Task to complete —
Omit the images and output every line of the data below exactly.

Entries provided —

┌────────

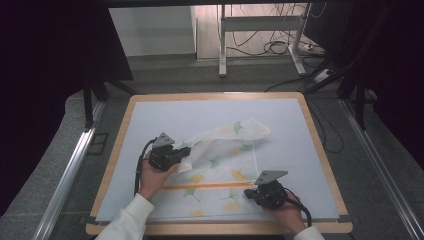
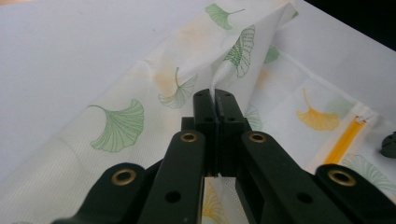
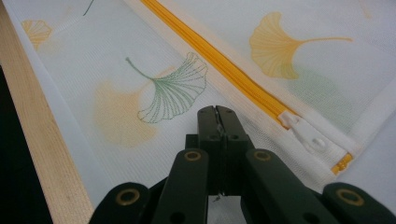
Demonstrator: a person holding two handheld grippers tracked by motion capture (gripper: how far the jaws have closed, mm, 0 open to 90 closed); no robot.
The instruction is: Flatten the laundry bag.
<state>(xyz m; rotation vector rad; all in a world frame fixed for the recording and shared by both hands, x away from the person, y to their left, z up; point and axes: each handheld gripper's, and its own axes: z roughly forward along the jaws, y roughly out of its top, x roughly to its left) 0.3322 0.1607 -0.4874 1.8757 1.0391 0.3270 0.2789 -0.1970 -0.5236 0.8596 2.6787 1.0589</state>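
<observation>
While our left gripper [image 2: 214, 105] has its jaws pinched tight on a raised fold of the ginkgo-print cloth cover [image 2: 140, 107], our right gripper [image 3: 217, 116] clamps a thin bit of the same cloth just beside the white zipper pull [image 3: 306, 133] at the end of the orange zipper [image 3: 224, 63]; the cover lies half folded back on the white mat [image 1: 300, 145] over our wooden table [image 1: 320, 150]
</observation>
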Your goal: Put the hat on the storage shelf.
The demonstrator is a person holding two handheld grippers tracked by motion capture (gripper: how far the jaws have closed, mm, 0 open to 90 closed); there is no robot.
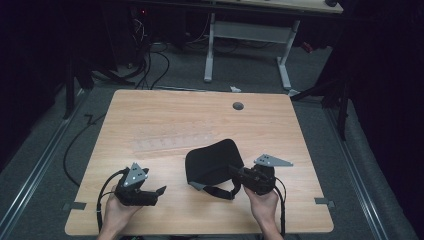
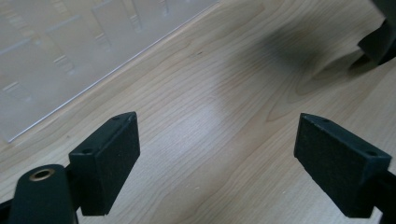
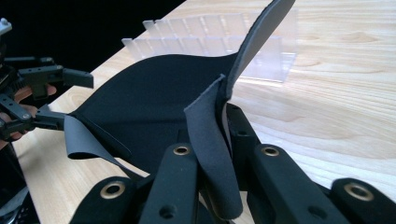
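At centre frame of the high view lies a black neoprene pad [image 1: 214,161], its lower right edge pinched by the right gripper [image 1: 239,175]. The left gripper [image 1: 159,191], jaws spread and empty, sits lower left, well apart.
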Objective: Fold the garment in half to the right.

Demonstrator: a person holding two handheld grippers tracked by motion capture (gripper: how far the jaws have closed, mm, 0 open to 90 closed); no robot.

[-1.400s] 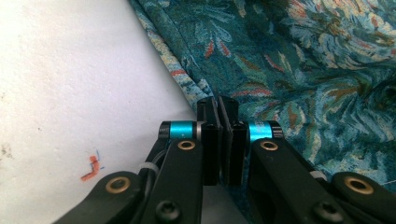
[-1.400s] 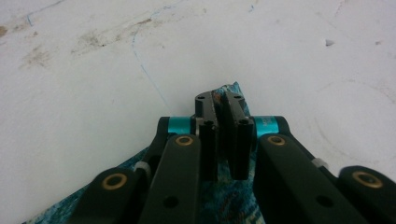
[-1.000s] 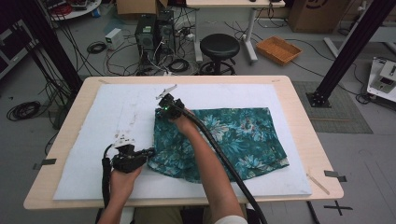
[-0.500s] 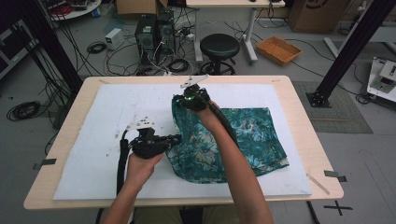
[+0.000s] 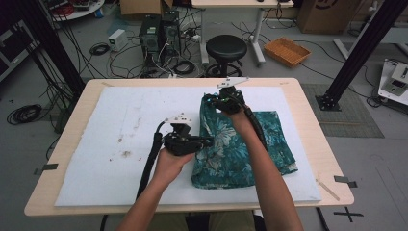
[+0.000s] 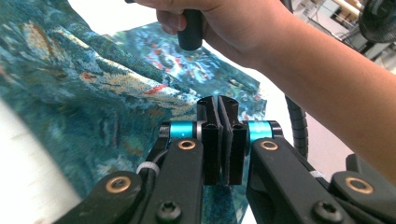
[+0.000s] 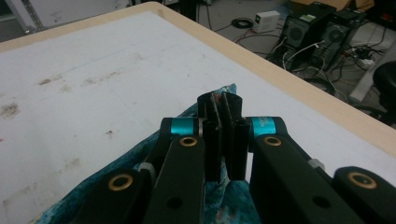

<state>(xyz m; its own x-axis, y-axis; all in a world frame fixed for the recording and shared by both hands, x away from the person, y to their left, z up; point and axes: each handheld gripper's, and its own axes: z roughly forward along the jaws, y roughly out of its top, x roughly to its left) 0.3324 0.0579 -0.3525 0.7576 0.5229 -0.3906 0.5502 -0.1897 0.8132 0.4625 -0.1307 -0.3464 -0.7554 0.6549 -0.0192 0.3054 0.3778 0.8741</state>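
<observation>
The right gripper (image 7: 220,106) has its two black jaws pressed together, with a thin edge of teal floral cloth (image 7: 140,161) caught between the pads. The cloth hangs down from the jaws and spreads toward the lower left, over a white mat (image 7: 93,84) marked with a few brownish stains. The mat lies on a wooden table (image 7: 299,93), whose pale edge runs diagonally behind the jaws. Beyond that edge, on the floor, stand computer towers (image 7: 308,30) among tangled cables (image 7: 243,21).
</observation>
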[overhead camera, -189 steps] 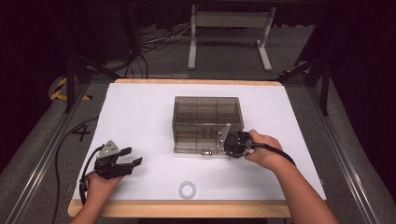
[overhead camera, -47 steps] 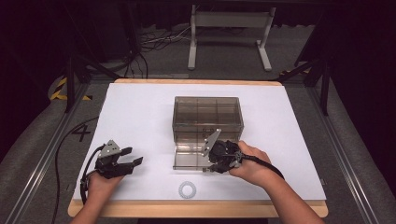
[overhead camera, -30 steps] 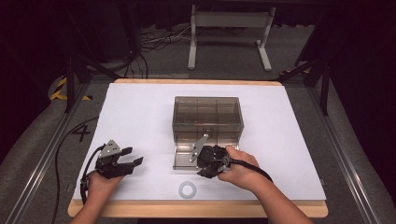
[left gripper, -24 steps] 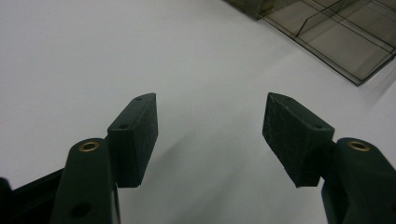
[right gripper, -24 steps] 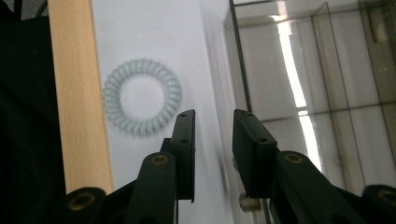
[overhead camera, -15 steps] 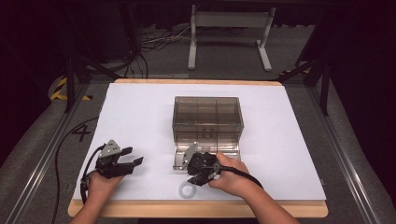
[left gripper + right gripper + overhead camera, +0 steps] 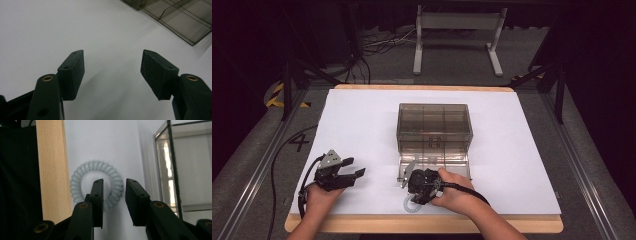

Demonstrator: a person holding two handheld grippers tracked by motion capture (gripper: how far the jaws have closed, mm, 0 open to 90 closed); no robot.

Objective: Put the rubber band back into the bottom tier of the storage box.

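the right gripper (image 7: 113,185), jaws narrowly parted and holding nothing, straddles the right side of the spiral hair tie (image 7: 96,183) lying flat near the table's near edge (image 7: 51,170).

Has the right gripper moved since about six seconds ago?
Yes. The right gripper has come away from the right front corner of the clear box, toward the table's near edge, and now sits over the coiled hair tie.

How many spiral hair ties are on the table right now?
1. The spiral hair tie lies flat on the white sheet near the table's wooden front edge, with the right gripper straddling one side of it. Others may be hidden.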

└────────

Task result —
Demonstrator: a person holding two handheld grippers tracked by motion capture (gripper: how far the jaws have closed, mm, 0 open to 90 closed); no robot.
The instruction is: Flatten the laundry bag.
<state>(xyz m; rotation vector rad; all in a world frame fixed for the recording and shared by both hands, x away from the person, y to their left, z up; point and axes: each handheld gripper's, and its own axes: z roughly forward along the jaws, y roughly out of its top, x roughly to its left) 0.3322 0.1607 -0.4874 1.8757 1.0391 0.3270 0.2789 -0.1970 -0.5236 0.8596 2.6787 1.0589</state>
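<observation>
While our left gripper [image 2: 214, 105] has its jaws pinched tight on a raised fold of the ginkgo-print cloth cover [image 2: 140, 107], our right gripper [image 3: 217, 116] clamps a thin bit of the same cloth just beside the white zipper pull [image 3: 306, 133] at the end of the orange zipper [image 3: 224, 63]; the cover lies half folded back on the white mat [image 1: 300, 145] over our wooden table [image 1: 320, 150]
</observation>
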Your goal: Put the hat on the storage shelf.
The demonstrator is a person holding two handheld grippers tracked by motion capture (gripper: how far the jaws have closed, mm, 0 open to 90 closed); there is no robot.
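At centre frame of the high view lies a black neoprene pad [image 1: 214,161], its lower right edge pinched by the right gripper [image 1: 239,175]. The left gripper [image 1: 159,191], jaws spread and empty, sits lower left, well apart.
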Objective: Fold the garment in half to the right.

Demonstrator: a person holding two handheld grippers tracked by motion capture (gripper: how far the jaws have closed, mm, 0 open to 90 closed); no robot.

[-1.400s] 
[-1.400s] 
[-1.000s] 
[-0.500s] 
[+0.000s] 
[+0.000s] 
[+0.000s] 

<state>(xyz m; its own x-axis, y-axis; all in a world frame fixed for the recording and shared by both hands, x away from the person, y to their left, z up; point and axes: each handheld gripper's, and its own axes: z roughly forward along the jaws, y roughly out of its top, x roughly to its left) 0.3324 0.0579 -0.3525 0.7576 0.5229 -0.3906 0.5502 -0.1897 0.8132 0.4625 -0.1307 -0.3464 -0.7554 0.6549 -0.0192 0.3054 0.3778 0.8741</state>
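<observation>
The right gripper (image 7: 220,106) has its two black jaws pressed together, with a thin edge of teal floral cloth (image 7: 140,161) caught between the pads. The cloth hangs down from the jaws and spreads toward the lower left, over a white mat (image 7: 93,84) marked with a few brownish stains. The mat lies on a wooden table (image 7: 299,93), whose pale edge runs diagonally behind the jaws. Beyond that edge, on the floor, stand computer towers (image 7: 308,30) among tangled cables (image 7: 243,21).
</observation>
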[overhead camera, -189 steps] 
[overhead camera, -47 steps] 
[overhead camera, -30 steps] 
[left gripper, -24 steps] 
[right gripper, -24 steps] 
[overhead camera, -15 steps] 
[left gripper + right gripper + overhead camera, +0 steps] 

Demonstrator: a person holding two handheld grippers tracked by motion capture (gripper: how far the jaws have closed, mm, 0 open to 90 closed); no robot.

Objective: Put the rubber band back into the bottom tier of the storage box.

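the right gripper (image 7: 113,185), jaws narrowly parted and holding nothing, straddles the right side of the spiral hair tie (image 7: 96,183) lying flat near the table's near edge (image 7: 51,170).

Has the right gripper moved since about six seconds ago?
Yes. The right gripper has come away from the right front corner of the clear box, toward the table's near edge, and now sits over the coiled hair tie.

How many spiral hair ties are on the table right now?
1. The spiral hair tie lies flat on the white sheet near the table's wooden front edge, with the right gripper straddling one side of it. Others may be hidden.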

With this, the exercise is finished.